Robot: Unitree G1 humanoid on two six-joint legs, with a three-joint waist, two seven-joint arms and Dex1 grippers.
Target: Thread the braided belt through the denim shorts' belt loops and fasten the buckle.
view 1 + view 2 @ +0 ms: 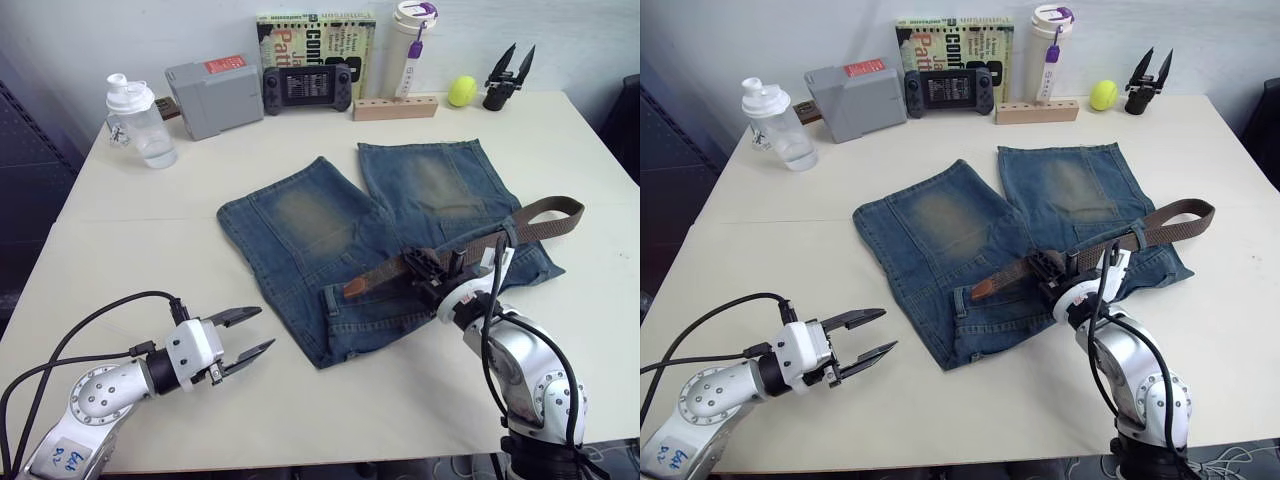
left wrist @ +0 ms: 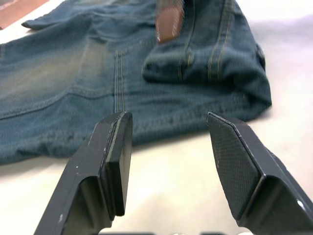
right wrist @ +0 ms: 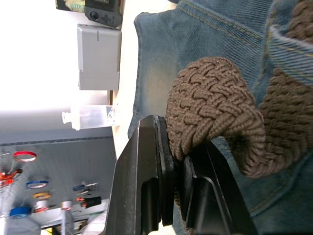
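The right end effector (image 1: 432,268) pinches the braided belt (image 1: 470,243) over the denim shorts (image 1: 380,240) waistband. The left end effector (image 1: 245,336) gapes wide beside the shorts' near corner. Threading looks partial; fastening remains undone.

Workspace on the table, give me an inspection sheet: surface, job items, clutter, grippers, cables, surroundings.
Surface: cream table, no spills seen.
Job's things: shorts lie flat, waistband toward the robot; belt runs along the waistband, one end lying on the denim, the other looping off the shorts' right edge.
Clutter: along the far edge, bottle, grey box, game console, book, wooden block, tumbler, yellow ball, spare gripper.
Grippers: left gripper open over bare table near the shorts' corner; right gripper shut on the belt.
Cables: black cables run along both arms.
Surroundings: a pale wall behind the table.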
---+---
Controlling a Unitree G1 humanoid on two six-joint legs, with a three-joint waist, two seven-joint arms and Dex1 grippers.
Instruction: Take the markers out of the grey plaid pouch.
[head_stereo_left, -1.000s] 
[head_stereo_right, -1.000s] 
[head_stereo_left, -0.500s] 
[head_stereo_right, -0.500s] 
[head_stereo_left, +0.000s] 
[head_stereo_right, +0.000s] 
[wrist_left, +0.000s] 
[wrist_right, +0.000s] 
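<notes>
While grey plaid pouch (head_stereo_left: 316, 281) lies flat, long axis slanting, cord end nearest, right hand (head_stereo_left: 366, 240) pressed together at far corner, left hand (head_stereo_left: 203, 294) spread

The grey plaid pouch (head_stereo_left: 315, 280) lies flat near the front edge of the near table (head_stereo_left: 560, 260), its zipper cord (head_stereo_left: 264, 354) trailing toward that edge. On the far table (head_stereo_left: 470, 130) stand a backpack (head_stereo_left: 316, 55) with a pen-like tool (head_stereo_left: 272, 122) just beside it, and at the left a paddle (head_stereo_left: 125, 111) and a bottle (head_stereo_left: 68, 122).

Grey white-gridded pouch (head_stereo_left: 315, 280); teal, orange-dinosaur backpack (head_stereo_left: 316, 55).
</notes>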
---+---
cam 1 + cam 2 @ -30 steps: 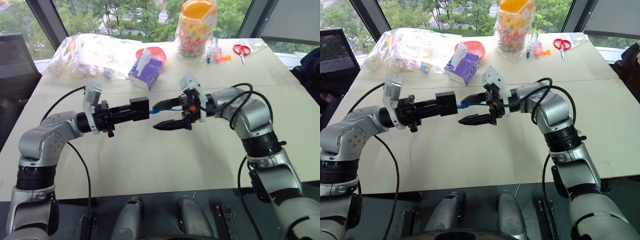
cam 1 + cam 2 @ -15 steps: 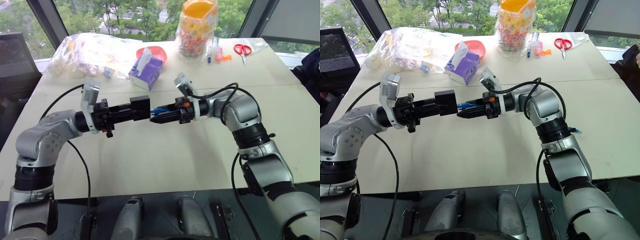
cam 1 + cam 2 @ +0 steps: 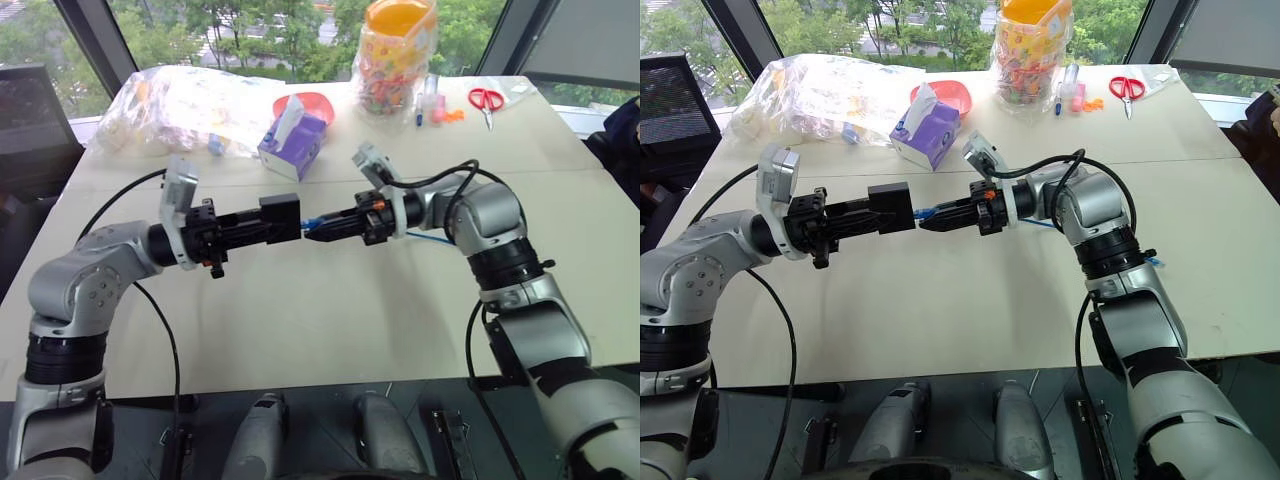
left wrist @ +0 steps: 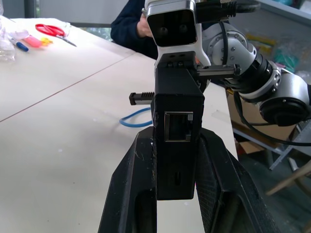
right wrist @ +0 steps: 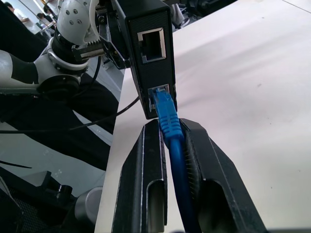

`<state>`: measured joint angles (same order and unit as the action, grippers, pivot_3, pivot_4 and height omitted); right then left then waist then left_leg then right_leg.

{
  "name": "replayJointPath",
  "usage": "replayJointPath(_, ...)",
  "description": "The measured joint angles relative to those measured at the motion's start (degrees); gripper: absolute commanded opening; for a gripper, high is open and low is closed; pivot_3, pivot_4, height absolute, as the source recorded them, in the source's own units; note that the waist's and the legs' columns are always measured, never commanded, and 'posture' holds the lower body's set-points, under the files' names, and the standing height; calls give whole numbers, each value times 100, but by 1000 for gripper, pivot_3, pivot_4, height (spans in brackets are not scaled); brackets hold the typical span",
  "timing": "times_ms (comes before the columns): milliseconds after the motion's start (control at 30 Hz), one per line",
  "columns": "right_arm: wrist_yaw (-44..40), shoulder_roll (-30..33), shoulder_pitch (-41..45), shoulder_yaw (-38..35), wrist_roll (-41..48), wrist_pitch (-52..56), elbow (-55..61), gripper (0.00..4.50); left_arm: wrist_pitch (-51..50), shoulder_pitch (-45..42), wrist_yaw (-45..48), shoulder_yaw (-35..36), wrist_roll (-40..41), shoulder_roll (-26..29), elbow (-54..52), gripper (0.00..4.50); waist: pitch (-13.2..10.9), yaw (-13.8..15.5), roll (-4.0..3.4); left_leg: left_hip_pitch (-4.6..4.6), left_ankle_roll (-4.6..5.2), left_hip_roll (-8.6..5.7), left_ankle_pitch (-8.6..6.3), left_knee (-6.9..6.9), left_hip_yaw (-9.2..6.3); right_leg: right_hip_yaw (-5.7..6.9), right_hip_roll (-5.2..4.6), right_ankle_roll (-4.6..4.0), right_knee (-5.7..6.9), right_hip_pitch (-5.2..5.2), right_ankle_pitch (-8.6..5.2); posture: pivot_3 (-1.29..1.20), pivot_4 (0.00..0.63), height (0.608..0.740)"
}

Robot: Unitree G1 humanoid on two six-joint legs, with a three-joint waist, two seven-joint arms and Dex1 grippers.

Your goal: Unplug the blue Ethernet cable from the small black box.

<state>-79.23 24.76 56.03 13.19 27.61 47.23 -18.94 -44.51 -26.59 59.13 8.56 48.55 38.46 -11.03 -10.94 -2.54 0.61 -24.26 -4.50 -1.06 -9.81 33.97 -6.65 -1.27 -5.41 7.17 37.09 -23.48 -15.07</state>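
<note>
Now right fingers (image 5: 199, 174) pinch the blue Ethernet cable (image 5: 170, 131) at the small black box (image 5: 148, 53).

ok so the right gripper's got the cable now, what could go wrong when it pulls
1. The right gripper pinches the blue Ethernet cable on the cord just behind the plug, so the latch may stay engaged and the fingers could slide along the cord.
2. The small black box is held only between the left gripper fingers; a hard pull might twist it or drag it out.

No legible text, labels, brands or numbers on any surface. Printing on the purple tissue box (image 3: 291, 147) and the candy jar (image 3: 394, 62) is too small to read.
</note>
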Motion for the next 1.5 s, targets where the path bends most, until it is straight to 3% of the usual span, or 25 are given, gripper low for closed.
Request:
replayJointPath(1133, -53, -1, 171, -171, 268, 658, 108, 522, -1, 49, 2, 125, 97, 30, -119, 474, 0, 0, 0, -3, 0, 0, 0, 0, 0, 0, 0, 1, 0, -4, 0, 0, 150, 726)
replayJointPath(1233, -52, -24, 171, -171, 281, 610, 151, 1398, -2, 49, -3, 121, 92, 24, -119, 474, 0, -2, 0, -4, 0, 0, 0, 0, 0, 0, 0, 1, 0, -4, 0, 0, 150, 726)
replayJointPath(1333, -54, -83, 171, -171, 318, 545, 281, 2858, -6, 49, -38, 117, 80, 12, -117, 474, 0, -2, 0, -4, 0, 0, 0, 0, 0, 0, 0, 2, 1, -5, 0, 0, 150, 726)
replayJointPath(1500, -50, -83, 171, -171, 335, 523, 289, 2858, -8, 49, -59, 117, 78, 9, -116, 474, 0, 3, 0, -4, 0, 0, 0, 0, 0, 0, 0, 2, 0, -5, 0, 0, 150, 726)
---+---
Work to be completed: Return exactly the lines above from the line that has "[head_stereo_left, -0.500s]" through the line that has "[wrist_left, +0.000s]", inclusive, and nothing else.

Answer area:
[head_stereo_left, -0.500s] 
[head_stereo_right, -0.500s] 
[head_stereo_left, +0.000s] 
[head_stereo_right, +0.000s] 
[wrist_left, +0.000s] 

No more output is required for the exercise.